Beneath this task is a listing; retype all of it exactly.

------ Supplied data

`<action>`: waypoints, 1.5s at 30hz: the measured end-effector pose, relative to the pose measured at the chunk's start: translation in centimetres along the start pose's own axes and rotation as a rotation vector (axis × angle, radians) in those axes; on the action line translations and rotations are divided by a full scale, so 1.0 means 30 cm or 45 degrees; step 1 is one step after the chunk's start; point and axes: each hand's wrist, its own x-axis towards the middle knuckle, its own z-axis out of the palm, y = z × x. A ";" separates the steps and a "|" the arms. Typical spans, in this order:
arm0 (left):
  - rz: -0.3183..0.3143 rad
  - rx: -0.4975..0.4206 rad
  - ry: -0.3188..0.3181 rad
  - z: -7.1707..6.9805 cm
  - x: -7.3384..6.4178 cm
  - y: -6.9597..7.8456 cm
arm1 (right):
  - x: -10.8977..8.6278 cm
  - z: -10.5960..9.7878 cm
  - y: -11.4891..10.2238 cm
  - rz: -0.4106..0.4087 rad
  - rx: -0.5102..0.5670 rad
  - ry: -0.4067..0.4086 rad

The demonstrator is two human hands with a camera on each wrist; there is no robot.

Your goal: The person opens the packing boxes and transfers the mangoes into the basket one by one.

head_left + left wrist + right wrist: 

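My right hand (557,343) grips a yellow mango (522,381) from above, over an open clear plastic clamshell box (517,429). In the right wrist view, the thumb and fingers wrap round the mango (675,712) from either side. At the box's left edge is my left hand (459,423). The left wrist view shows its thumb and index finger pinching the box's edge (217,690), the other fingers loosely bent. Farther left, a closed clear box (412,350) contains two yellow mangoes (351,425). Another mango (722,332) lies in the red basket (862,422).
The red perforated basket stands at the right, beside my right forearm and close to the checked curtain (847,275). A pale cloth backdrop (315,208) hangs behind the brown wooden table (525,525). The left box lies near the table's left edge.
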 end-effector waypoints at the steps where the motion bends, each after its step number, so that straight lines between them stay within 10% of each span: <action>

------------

* _Task response_
`<action>`: waypoints, 1.5s at 30hz: the measured end-effector pose, relative to the pose measured at the chunk's start: translation in centimetres along the start pose's own axes and rotation as a rotation vector (axis × angle, radians) in those axes; on the action line translations and rotations are divided by a full scale, so 1.0 means 30 cm or 45 degrees; step 1 is one step after the chunk's start; point and axes: each hand's wrist, its own x-axis towards the middle knuckle, its own z-axis out of the palm, y = z × x. A ";" separates the steps and a "|" the arms. Typical spans, in this order:
arm0 (left):
  - rz: -0.3183..0.3143 rad
  - rx: -0.4975..0.4206 rad
  - ry: -0.3188..0.3181 rad
  - z: -7.1707..6.9805 cm
  - x: -7.3384..6.4178 cm
  - y: -6.9597..7.8456 cm
arm1 (right):
  - x: -10.8977..8.6278 cm
  - z: -10.5960..9.7878 cm
  - y: -11.4891..10.2238 cm
  - rz: -0.4106..0.4087 rad
  - rx: -0.5102..0.5670 rad
  - ry: -0.4067..0.4086 rad

The demonstrator is two human hands with a camera on each wrist; there is no robot.

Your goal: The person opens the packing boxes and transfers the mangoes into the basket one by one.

head_left + left wrist + right wrist: 

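My right hand (557,343) grips a yellow mango (522,381) from above, over an open clear plastic clamshell box (517,429). In the right wrist view, the thumb and fingers wrap round the mango (675,712) from either side. At the box's left edge is my left hand (459,423). The left wrist view shows its thumb and index finger pinching the box's edge (217,690), the other fingers loosely bent. Farther left, a closed clear box (412,350) contains two yellow mangoes (351,425). Another mango (722,332) lies in the red basket (862,422).
The red perforated basket stands at the right, beside my right forearm and close to the checked curtain (847,275). A pale cloth backdrop (315,208) hangs behind the brown wooden table (525,525). The left box lies near the table's left edge.
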 end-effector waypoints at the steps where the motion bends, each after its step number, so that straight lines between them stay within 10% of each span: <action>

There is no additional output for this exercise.